It is a sensitive issue for sure. A lot of it depends on how you think about it .It is indeed a personal choice. Anokhi’s character has been very inconsistent probably due to all the challenges show had to face. She actually seemed offended/ surprised when Shaurya called her Ms Bhalla instead of Mrs Shaurya Saberwal. during the conference in Delhi

Anokhi comes from a regressive family so she is very scared of losing her identity in patriarchal society. She fights or resists any situation that requires her to change or compromise. I was always like this is no excuse, people change because they need to and they have to. She has to find a middle ground to change her mindset to “us” without losing her essence. I remember a scene from a show where the FL says that a couple are like sugar and water, when you mix them, you get sugar water. There is no sugar and there is no water but both retain their initial qualities/ essence and enhance each other.

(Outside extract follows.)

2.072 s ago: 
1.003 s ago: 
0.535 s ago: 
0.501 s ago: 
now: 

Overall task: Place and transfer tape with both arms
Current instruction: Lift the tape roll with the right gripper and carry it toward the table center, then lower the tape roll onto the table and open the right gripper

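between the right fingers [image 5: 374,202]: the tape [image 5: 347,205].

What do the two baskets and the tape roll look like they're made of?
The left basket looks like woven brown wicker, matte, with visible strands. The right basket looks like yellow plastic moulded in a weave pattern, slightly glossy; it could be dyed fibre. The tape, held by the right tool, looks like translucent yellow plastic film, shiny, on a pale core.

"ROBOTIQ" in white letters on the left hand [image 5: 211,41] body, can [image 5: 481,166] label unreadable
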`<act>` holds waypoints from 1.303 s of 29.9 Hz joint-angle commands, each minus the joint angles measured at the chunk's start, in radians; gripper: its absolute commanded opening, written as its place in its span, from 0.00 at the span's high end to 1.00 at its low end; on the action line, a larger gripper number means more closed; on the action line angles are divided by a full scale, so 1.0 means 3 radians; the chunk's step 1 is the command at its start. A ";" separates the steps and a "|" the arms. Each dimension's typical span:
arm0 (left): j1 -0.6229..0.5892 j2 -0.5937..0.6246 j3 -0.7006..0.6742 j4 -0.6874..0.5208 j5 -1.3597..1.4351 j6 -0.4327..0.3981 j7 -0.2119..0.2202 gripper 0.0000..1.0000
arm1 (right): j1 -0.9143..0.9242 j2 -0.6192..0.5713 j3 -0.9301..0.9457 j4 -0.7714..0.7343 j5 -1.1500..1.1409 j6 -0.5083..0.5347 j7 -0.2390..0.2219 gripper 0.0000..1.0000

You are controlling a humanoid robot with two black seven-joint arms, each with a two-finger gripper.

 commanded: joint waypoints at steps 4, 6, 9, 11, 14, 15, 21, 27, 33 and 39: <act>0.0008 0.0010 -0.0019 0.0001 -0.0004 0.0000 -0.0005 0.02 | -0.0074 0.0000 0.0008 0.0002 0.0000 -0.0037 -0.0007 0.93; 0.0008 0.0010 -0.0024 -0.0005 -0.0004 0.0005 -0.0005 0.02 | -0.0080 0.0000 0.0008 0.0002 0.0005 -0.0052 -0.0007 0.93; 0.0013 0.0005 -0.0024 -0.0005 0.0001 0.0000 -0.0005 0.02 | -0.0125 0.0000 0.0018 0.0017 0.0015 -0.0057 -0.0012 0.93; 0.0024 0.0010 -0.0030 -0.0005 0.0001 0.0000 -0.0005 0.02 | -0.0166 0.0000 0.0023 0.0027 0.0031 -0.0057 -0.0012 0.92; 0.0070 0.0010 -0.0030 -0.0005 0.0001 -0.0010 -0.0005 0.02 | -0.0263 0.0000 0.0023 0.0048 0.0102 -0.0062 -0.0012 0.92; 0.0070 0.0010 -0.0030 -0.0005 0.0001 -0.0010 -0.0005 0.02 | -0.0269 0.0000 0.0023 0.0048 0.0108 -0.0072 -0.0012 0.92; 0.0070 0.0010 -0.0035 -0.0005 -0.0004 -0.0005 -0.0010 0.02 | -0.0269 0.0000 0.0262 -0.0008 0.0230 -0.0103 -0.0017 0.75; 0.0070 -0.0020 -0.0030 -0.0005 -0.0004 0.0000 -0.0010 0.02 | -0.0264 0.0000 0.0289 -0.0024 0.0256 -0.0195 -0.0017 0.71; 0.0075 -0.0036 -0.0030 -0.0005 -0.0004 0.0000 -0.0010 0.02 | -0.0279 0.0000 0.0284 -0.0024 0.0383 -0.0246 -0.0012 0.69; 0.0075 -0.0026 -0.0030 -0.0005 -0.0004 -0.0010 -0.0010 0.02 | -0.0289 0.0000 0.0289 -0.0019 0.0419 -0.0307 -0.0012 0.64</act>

Interestingly Sab family did bring up this issue because they knew she would fight back and create discord in couple’s marital relationship. They are indeed using this to dilute her identity


Shaurya might see this as an extension of their love/commitment and their Haq on each other. When Anokhi denies it, he might feel that she is choosing her identity over their love. She is still thinking “me” over “us”. In fact in Shaurya’s shoes anyone would think that way. That would bring all his abandonment issues back again.


Realistically speaking it is a common practice in India and you have practical challenges when you do not change your name sometimes though the society is changing pretty fast.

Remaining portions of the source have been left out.